=== WORK REQUEST ===
Only the lines containing the string "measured" are needed; copy all of them from the listing.

════════════════

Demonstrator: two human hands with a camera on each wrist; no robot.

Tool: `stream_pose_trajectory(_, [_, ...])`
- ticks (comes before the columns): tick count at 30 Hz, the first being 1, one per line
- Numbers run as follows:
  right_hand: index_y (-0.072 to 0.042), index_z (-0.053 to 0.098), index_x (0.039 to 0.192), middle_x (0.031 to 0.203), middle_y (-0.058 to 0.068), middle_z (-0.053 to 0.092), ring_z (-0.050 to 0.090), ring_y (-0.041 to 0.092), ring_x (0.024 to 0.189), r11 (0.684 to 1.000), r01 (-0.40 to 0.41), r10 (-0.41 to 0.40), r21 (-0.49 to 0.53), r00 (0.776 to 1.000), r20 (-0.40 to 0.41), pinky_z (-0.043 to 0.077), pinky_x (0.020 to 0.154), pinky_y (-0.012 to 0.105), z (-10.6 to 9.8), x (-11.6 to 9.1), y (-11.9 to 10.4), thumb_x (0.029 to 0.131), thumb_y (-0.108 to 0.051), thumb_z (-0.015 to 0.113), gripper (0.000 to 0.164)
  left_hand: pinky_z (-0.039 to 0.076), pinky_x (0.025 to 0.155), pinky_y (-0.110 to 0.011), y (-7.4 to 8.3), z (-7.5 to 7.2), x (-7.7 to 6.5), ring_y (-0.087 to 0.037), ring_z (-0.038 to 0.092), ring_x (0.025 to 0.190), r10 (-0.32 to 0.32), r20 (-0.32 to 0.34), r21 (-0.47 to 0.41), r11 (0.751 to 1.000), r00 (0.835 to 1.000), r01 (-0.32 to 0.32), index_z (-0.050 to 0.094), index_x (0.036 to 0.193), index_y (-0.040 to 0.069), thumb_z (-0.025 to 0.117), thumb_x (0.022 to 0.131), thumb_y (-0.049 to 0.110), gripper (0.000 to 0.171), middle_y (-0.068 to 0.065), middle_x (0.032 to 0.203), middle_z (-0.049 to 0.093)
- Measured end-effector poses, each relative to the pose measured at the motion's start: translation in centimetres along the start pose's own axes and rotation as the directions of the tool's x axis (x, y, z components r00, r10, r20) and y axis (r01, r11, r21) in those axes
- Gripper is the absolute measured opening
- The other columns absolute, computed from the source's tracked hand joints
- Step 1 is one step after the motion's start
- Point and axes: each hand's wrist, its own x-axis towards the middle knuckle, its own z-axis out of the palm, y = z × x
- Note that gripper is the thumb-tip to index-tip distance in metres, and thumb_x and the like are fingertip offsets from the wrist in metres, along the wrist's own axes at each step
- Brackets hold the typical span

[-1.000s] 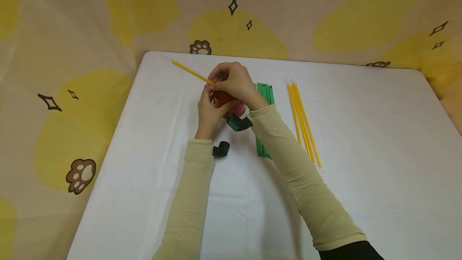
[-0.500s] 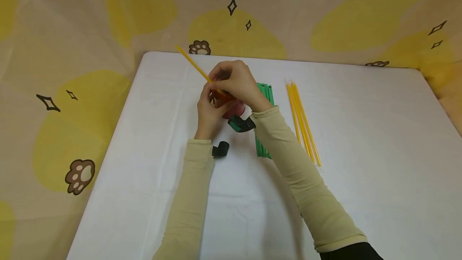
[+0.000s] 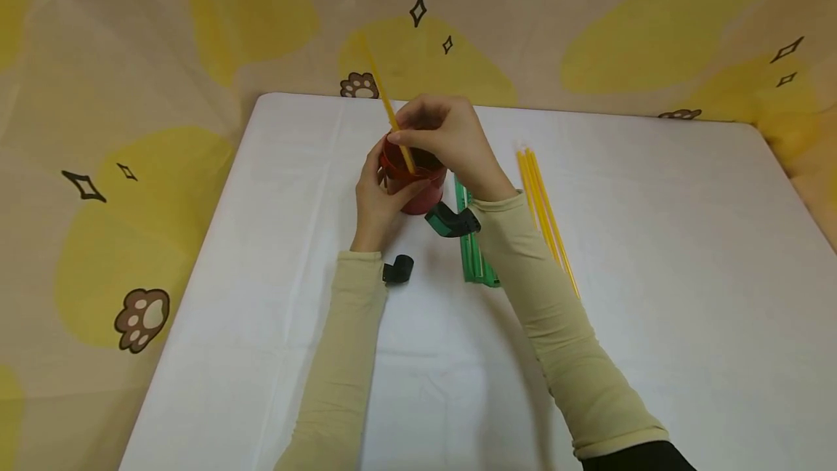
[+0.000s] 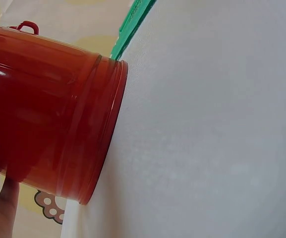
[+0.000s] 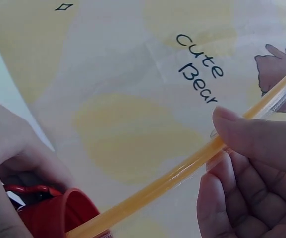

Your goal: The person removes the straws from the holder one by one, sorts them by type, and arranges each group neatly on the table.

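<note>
A small red metal bucket (image 3: 425,198) with a wire handle stands upright on the white table. My left hand (image 3: 378,211) grips it round its left side, the thumb across the near side. Between thumb and fingers my right hand (image 3: 453,138) pinches a long yellow straw (image 5: 155,186) in a clear wrapper. Its lower end goes inside the bucket's mouth, while the upper part leans up and to the left. In the left wrist view the bucket's smooth wall (image 4: 38,109) fills the left side, with fingers (image 4: 4,208) of my left hand beside it.
Several green printed packets (image 3: 472,264) lie just right of the bucket, partly under the right forearm. Further right lie several more yellow straws (image 3: 546,202). Black camera mounts (image 3: 397,270) stick out from both wrists. A patterned cloth wall (image 3: 523,35) rises behind the table.
The straw has swung from lying low to the left to standing steeper, its lower end now showing inside the bucket. My right hand has shifted slightly right, uncovering the bucket's mouth.
</note>
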Motion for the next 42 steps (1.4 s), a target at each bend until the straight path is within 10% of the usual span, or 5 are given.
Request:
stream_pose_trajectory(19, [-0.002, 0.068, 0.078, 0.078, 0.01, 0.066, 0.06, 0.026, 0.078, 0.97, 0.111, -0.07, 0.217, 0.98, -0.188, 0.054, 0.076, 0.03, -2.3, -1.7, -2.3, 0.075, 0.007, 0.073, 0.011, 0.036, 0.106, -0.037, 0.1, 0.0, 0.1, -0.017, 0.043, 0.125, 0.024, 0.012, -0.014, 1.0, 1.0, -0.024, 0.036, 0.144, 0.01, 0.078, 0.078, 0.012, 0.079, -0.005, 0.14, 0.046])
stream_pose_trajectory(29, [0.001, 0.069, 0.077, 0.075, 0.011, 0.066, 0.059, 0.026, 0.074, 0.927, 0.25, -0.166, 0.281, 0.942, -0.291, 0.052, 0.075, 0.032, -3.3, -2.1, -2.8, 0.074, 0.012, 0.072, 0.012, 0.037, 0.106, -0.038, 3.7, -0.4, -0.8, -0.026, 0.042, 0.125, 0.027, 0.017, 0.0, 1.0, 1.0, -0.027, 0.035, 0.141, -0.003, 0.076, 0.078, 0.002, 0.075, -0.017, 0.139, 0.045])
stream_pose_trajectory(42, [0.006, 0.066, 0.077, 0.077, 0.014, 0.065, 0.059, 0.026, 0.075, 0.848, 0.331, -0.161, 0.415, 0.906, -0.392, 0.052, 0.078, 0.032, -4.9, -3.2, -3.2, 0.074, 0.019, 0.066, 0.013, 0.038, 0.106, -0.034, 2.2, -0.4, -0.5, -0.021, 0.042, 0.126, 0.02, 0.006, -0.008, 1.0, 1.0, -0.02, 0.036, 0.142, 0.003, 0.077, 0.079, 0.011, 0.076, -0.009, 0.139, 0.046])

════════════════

=== EXERCISE ANSWER ===
- Measured end-effector poses, each relative to the pose measured at the motion's start: translation in centimetres along the start pose's own axes and rotation as the directions of the tool's x axis (x, y, z components r00, r10, r20) and y axis (r01, r11, r21) in those axes
- Gripper is the absolute measured opening

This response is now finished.